Метки были у каждого воплощения, правда индивидуально. Выглядели они как символ, то бишь герб государства — таким образом, найти будущего преемника гораздо проще. И нельзя спутать просто с выброшенным ребёнком, как бы жестоко это ни звучало. О существовании человекоподобных существ знали лишь правитель и его приближённые. Информация не разглошалась, чтобы не наводить панику среди сугубо религиозной части населения, которая бы приняла такую составляющую часть власти за «нами правит Сатана» или «инопланетные силы». Всё-таки инквизиция во времена средних веков — убивать всё чуждое и инакомыслящее — дала о себе знать.
Возвращаясь к нашей Империи, которого в быту звали как Герман Рейхенау, что происходило от «Германский Рейх», он уже закончил с документами и направлялся к выходу из здания. На прощание с сегодняшней работой, он окинул уставшим взглядом кабинет. Кабинеты для министров и их помощников предоставлялись в здании парламента. Это позволяло облегчить коммуникацию между министрами и депутатами, обсуждение законопроектов и других вопросов.

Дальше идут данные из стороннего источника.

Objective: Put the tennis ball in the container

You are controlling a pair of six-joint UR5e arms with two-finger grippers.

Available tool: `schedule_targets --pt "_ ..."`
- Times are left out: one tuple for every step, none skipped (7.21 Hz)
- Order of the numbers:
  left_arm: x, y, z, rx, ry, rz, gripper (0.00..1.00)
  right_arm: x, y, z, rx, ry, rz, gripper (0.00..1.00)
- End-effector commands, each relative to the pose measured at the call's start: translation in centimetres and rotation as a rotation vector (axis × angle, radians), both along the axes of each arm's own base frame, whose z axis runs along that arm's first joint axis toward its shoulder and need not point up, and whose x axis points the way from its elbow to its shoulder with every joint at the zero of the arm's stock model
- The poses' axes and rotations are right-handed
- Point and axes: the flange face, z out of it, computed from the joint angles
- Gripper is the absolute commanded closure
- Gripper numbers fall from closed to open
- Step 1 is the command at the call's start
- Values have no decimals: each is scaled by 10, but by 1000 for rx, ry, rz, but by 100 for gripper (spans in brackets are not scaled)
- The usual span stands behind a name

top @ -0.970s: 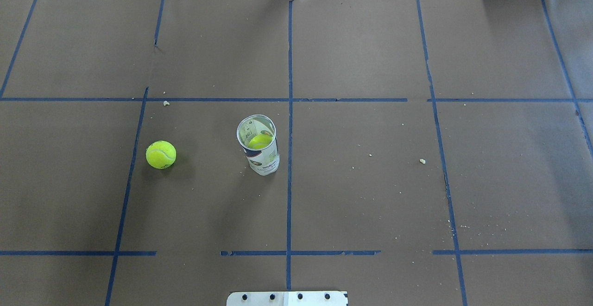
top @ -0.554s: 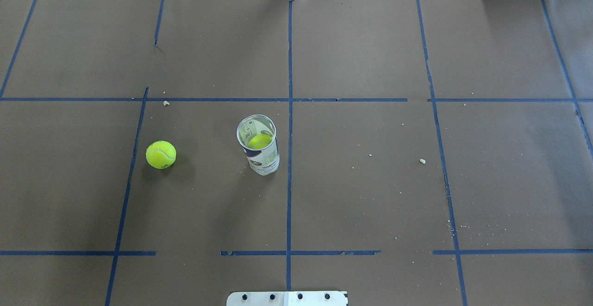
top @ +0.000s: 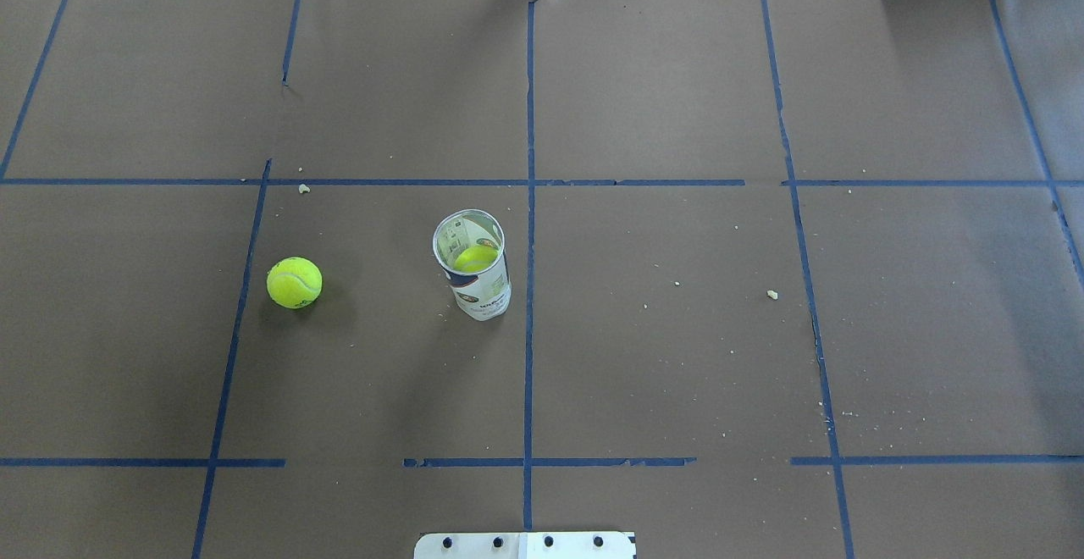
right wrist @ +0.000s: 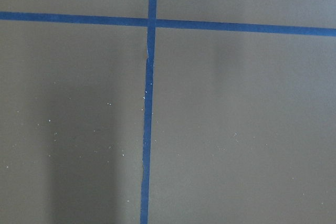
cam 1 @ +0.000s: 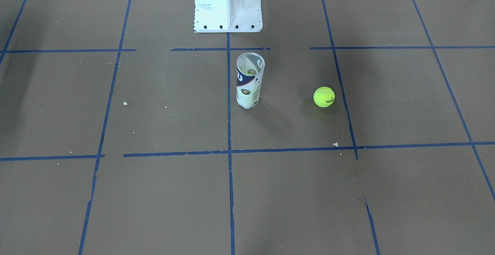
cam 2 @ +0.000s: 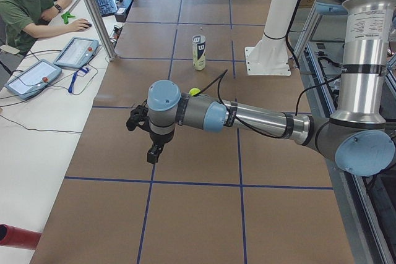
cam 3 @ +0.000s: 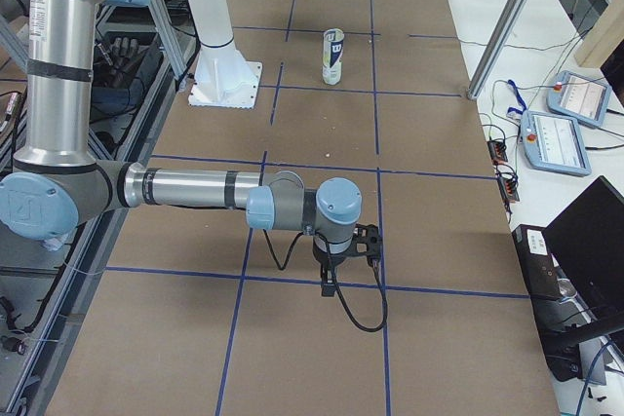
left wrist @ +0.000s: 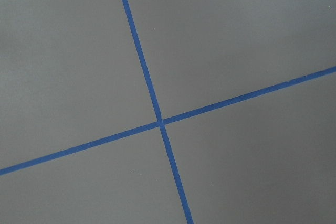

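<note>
A yellow-green tennis ball lies on the brown paper, to the left of the container in the overhead view. The clear container stands upright with its mouth uncovered near the middle tape line, and a second yellow-green ball sits inside it. Both grippers are far from them and show only in the side views. The left gripper hovers over the table's left end. The right gripper hovers over the right end. I cannot tell whether either is open or shut.
Blue tape lines grid the brown paper and crumbs dot it. The white robot base stands at the near-robot edge. An operator sits at a side desk with tablets and cables.
</note>
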Motion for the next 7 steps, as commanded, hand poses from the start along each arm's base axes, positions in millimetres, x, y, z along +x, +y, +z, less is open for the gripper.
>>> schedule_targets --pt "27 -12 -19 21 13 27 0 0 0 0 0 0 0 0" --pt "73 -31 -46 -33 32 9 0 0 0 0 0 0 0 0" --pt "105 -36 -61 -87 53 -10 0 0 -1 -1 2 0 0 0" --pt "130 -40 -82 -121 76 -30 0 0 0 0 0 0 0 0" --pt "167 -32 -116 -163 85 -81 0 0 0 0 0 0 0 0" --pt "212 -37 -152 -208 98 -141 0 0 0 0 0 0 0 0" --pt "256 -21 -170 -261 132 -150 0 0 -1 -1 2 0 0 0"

Не все воплощения стран работают с рутинными делами, но Герман хочет контролировать как можно больше сфер деятельности государства, поэтому сам Вильгельм I выделил в Ландтаге деловой кабинет для деятельности «духа страны». По своей сути, императору Германии нужно было только советоваться по спорным делам, звать Германа только тогда, когда требуется его мнение, чтобы выйти из безвыходной ситуации. Но Империя сам зашёл гораздо дальше своих полномочий.
Германские кабинеты в здании Прусского парламента, Ландтага, могли иметь типичные характеристики той эпохи. Обычно они были обставлены в стиле, соответствующем архитектуре здания, то есть в стиле неоготики. Кабинеты могли быть обставлены роскошной мебелью, часто из дорогих пород дерева, с выразительными резьбами и узорами. В интерьере использовались тяжёлые ткани, вышивки и кружева. В кабинетах было много книг, карт и документов, так как министры проводили много времени над анализом данных и документации. В целом, типичный кабинет в Ландтаге воплощал эстетику и функциональность, сочетая роскошь с необходимостью работы важного исполнительного органа прусского правительства.

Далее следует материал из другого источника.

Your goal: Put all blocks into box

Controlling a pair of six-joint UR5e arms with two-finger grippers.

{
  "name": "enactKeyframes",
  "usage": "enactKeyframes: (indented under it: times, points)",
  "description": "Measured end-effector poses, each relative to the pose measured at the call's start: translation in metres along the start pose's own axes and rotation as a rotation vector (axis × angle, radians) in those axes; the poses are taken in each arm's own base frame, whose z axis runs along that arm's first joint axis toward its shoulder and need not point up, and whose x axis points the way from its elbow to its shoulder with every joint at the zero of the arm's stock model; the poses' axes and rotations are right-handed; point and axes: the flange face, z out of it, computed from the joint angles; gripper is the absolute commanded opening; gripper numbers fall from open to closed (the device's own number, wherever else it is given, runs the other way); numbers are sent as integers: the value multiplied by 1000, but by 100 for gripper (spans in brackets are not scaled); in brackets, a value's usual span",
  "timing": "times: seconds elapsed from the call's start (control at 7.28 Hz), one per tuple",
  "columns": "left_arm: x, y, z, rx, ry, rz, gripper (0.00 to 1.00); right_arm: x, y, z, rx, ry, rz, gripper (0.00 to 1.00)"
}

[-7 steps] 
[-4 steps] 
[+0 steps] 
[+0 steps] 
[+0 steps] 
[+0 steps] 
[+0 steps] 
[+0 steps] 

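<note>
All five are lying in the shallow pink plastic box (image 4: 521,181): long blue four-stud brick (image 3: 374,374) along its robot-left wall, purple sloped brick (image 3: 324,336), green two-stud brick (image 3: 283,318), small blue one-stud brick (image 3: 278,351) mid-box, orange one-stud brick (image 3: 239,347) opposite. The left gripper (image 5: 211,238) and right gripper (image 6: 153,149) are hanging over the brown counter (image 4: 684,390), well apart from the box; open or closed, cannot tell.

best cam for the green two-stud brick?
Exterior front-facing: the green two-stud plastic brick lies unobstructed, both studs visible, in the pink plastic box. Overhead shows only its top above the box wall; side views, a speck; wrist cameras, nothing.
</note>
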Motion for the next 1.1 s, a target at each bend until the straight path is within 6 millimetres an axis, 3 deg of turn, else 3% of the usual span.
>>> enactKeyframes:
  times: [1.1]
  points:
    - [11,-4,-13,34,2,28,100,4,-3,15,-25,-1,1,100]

Выйдя из Ландтага, Герман направился домой, ведь его ждёт маленький пятилетний сынуля, никогда не засыпающий с няней. Но чёрт тянул побродить полчаса по родному городу.

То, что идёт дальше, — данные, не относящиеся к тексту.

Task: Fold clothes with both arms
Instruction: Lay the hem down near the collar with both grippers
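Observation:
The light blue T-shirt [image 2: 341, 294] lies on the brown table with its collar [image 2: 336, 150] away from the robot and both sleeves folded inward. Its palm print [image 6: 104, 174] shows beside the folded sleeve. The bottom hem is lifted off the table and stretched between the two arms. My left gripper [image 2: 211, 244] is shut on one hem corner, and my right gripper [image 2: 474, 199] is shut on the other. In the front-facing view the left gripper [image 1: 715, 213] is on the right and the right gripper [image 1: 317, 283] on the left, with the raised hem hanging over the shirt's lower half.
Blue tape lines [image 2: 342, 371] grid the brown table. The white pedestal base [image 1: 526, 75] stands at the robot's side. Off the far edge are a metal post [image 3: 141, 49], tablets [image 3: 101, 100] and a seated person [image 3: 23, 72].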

Взглянув последний раз на скульптуры Ландтага, Империя пошёл к улице Беренштрассе. Улица пустовала, но где-то издалека доносились весёлые возгласы пьяных соотечественников. В отличии от него — обычных людей.
— Интересно, — вслух сказал он, — а если я напьюсь, опьянею ли? — его старение остановилось с восхождением на должность в возрасте 38 лет. Дело в том, что природа этих человекоподобных существ неизвестна даже им самим. Герман никогда не видел пьяное воплощение, а ему порой так хотелось напиться и забыть обо всех заботах. Только он никогда не пробовал так сделать. За все годы жизни так и не попробовал, хотя можно было подумать, что у него вся вечность впереди по его природе, успеет. Увы, работает это не так.
Гуляя не только по улице, но и в своих мыслях, Герман не заметил как с ночного неба капнула первая крупная капля на его плечо. А ведь он как пять минут отошёл от своей работы. Собирался дождь, и, по всей видимости, надвигалась ещё и буря. Одного удара грома хватило для того, чтобы выдернуть его из раздумий. Полил дождь.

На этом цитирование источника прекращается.